Ela destacou que a violência sexual infantil é um fenômeno multideterminado, atravessado por questões sociais, culturais e territoriais, que devem ser olhadas com mais atenção pelo poder público. “É uma questão de saúde pública. É preciso garantir recursos não só para a assistência social, mas também para saúde, educação, cultura e esporte. As comunidades tradicionais, ribeirinhas e quilombolas precisam ser ouvidas e protegidas com políticas específicas”, completou.

Desafios persistem

A delegada Danielle Ambrósio, da Polícia Civil do Pará (PCPA), ressaltou o trabalho desenvolvido pela Divisão de Atendimento a Grupos Vulneráveis (Dave) e pelas Delegacias Especializadas no Atendimento à Criança e ao Adolescente (DEACs), inclusive em regiões de difícil acesso. “A maior dificuldade é o acesso, mas temos equipes atuantes em todos os municípios. O desafio maior é a prevenção, pois só conseguimos agir depois que o crime já aconteceu”, afirmou.

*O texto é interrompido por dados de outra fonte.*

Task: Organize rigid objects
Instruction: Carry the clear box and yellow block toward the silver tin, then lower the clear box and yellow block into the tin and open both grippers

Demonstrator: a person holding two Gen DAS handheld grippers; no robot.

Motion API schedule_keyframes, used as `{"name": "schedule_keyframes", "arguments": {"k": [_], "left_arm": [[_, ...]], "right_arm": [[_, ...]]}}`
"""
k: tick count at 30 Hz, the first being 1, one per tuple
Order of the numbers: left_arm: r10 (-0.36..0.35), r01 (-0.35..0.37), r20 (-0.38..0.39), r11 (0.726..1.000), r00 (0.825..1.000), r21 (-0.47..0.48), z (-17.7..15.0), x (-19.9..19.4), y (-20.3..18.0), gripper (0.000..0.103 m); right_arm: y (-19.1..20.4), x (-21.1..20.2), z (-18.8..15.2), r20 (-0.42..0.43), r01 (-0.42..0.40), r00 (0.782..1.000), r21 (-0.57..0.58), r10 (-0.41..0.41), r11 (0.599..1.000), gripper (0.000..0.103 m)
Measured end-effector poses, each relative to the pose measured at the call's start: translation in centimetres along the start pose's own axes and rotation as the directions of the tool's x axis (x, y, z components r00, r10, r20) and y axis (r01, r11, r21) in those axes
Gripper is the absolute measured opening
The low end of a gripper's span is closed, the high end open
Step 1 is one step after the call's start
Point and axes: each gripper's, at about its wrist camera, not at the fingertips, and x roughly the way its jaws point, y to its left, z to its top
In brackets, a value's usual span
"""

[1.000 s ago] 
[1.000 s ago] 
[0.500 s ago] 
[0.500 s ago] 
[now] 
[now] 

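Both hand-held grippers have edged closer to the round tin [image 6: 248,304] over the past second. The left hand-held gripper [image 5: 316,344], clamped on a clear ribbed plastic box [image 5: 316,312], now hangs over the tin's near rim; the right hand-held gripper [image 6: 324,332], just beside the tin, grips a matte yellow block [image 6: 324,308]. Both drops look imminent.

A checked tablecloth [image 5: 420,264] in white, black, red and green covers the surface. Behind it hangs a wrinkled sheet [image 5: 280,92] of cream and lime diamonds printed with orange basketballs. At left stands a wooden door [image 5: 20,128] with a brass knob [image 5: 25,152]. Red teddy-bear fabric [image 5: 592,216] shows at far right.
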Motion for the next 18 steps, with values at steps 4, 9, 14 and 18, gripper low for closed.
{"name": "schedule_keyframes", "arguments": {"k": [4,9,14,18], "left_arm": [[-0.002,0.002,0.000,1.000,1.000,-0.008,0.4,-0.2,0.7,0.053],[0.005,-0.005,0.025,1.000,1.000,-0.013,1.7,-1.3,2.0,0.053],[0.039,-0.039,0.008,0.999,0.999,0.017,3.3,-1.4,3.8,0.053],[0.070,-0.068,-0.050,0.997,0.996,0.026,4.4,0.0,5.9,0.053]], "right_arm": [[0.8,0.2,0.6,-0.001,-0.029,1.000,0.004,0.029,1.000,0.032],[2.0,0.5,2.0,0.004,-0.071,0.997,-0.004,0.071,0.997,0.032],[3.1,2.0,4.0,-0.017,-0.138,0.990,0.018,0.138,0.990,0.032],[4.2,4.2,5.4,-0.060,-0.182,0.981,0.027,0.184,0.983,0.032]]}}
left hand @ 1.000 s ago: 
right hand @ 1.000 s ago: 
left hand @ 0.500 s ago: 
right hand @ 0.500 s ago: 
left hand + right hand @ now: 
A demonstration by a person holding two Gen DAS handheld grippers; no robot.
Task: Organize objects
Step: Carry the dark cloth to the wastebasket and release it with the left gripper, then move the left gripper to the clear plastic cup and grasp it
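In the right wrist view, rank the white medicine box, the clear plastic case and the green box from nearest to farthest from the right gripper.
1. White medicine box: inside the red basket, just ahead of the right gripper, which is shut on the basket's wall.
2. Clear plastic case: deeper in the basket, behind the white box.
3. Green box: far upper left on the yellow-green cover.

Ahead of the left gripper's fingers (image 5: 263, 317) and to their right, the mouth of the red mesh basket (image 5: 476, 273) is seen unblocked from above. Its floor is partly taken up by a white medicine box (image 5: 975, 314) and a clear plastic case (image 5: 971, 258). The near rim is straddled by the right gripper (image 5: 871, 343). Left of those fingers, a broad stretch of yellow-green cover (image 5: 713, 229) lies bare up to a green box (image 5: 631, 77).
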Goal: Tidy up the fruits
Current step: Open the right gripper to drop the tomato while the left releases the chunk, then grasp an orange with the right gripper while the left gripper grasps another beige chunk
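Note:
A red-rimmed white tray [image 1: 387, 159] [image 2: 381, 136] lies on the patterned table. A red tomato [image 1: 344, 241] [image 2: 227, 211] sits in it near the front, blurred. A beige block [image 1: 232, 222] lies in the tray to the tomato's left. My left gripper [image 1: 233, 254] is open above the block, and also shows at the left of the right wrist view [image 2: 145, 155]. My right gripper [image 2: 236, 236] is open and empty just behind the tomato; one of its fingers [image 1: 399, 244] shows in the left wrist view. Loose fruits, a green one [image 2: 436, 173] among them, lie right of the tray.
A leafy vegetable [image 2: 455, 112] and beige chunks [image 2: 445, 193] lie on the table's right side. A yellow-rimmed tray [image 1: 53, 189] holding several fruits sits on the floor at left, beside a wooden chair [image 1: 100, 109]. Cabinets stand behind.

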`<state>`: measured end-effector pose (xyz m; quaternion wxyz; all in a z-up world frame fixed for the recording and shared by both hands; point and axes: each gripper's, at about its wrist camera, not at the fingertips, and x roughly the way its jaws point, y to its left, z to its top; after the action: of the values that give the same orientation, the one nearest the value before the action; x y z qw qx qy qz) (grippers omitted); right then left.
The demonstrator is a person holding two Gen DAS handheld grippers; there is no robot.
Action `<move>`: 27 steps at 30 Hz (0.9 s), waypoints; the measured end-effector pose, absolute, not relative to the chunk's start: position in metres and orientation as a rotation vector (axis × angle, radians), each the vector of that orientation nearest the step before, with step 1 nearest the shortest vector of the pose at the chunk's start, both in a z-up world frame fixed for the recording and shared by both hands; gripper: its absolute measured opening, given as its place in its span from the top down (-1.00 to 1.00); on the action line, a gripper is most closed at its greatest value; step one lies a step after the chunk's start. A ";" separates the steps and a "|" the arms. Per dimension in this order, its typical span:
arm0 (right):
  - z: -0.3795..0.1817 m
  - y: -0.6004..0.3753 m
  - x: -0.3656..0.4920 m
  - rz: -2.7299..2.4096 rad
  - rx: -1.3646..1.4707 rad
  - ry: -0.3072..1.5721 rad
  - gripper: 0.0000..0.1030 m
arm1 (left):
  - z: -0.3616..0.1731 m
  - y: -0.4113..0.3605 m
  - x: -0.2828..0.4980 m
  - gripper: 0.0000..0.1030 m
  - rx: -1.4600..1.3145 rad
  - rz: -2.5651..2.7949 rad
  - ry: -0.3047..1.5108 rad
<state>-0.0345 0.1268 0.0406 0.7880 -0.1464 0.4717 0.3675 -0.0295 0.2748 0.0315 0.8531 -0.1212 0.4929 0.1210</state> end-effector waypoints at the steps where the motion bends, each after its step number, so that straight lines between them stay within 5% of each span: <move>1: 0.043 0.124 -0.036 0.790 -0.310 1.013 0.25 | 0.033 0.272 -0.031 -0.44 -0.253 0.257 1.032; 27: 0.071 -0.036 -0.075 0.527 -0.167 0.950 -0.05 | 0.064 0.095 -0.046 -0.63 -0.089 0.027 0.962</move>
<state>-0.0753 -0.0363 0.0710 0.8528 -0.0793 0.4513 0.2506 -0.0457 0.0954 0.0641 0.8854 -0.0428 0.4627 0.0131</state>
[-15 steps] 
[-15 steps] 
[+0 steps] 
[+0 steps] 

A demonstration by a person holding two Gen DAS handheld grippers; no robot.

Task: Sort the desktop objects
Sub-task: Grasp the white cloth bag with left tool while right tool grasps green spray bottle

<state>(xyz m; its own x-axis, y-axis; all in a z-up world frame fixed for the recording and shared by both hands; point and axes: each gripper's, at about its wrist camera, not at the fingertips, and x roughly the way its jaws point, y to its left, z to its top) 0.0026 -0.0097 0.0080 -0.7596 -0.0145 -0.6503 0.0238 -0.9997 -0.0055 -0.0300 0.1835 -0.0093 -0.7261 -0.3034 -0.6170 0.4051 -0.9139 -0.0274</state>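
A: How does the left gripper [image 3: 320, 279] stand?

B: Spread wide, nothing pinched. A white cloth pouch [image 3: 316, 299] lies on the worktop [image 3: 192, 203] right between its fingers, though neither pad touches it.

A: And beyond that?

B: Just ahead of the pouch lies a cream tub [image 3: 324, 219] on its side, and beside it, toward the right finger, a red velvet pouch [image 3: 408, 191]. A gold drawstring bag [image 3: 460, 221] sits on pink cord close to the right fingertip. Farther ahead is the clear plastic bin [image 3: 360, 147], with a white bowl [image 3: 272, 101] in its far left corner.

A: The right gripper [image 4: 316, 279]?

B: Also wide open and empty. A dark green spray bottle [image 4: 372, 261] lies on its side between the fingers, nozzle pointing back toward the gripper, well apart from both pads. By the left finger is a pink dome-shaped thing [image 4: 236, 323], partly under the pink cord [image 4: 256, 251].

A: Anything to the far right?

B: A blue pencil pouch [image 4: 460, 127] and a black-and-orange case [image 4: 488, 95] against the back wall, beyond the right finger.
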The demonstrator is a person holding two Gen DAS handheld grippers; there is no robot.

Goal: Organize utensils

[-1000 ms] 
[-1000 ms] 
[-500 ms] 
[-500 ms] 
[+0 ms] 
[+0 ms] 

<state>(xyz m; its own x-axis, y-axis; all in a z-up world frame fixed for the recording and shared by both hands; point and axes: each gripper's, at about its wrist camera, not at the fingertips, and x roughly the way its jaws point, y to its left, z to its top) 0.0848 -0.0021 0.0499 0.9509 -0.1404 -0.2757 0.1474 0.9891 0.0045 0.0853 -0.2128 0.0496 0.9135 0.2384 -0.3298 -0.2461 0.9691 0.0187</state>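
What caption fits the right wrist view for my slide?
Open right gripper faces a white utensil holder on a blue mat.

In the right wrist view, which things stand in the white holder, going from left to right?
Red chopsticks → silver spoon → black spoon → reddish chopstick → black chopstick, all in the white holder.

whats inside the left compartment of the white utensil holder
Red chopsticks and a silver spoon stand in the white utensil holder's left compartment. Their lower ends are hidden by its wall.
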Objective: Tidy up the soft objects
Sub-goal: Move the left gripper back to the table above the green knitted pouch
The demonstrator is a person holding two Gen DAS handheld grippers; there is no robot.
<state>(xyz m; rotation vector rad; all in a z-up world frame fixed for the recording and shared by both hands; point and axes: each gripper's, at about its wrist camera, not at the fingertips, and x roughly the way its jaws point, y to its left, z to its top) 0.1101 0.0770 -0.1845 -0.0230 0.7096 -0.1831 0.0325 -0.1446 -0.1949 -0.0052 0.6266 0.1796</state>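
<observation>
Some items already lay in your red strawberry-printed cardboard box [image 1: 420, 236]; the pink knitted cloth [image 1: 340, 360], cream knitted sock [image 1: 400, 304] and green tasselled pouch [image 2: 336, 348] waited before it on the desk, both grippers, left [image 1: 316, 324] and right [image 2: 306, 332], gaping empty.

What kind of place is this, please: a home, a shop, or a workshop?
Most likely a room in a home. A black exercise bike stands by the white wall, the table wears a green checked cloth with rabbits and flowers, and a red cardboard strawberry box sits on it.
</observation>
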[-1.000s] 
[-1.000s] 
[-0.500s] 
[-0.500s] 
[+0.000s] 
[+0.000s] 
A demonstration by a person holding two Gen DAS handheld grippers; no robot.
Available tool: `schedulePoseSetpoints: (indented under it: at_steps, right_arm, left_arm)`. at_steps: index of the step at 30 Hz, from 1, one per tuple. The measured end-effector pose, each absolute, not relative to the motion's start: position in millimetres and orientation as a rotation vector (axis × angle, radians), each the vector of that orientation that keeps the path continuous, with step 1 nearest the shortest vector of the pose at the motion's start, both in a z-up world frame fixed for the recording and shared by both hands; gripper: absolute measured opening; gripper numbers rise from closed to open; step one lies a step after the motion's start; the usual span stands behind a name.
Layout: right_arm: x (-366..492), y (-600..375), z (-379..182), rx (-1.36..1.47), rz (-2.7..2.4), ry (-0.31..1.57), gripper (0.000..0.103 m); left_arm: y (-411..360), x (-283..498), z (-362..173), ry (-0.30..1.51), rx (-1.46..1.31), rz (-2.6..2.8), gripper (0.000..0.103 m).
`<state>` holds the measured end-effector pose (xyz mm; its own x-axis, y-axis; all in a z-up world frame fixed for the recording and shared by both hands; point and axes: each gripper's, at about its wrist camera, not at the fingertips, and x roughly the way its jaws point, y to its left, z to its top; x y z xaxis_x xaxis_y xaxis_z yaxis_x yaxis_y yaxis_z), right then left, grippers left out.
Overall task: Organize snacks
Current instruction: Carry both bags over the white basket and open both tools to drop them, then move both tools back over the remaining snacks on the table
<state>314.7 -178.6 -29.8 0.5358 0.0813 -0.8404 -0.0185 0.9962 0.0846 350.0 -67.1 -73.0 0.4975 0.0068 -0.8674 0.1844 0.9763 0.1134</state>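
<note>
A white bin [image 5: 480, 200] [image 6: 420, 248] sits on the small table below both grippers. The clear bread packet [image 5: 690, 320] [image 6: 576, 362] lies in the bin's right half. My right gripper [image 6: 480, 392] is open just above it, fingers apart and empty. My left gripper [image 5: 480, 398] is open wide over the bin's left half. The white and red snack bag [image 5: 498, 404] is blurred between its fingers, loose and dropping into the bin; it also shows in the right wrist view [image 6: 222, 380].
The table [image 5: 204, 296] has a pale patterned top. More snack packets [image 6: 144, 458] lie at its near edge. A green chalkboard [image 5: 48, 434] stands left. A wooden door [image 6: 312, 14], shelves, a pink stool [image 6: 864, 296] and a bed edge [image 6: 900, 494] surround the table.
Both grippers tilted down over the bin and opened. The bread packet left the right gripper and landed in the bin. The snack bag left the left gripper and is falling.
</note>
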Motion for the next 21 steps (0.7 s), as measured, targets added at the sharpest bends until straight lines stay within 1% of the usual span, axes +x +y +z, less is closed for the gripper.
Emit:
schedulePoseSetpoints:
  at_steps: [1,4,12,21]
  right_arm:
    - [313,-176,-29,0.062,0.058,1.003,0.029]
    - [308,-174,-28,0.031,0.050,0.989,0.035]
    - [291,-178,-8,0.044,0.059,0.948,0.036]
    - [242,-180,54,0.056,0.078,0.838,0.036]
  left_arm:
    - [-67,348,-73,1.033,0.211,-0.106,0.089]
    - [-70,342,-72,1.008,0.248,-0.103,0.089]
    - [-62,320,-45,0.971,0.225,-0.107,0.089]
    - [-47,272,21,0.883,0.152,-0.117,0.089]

Ela explicou que, em maio, mês dedicado ao enfrentamento à violência sexual infantojuvenil, as ações foram intensificadas. “Atuamos na capacitação da rede de proteção, de conselhos tutelares, de professores, realizamos palestras em escolas, conscientizando as crianças para que saibam identificar e denunciar abusos. Nossa missão é investigar esses crimes com rigor, mas o mais importante é atuar para que eles não aconteçam. E isso passa por prevenção, por educação e por uma rede fortalecida”, destacou.

Danielle Ambrósio, delegada da Polícia Civil do Pará (Fabyo Cruz/Cenarium)

Questionada sobre a atuação na Ilha do Marajó — onde o tema da violência sexual contra menores repercutiu nacionalmente, após as declarações da ex-ministra dos Direitos Humanos e senadora Damares Alves (Republicanos-DF) — Ambrósio afirmou que a região não é uma exceção, mas, sim, mais um território onde os abusos acontecem.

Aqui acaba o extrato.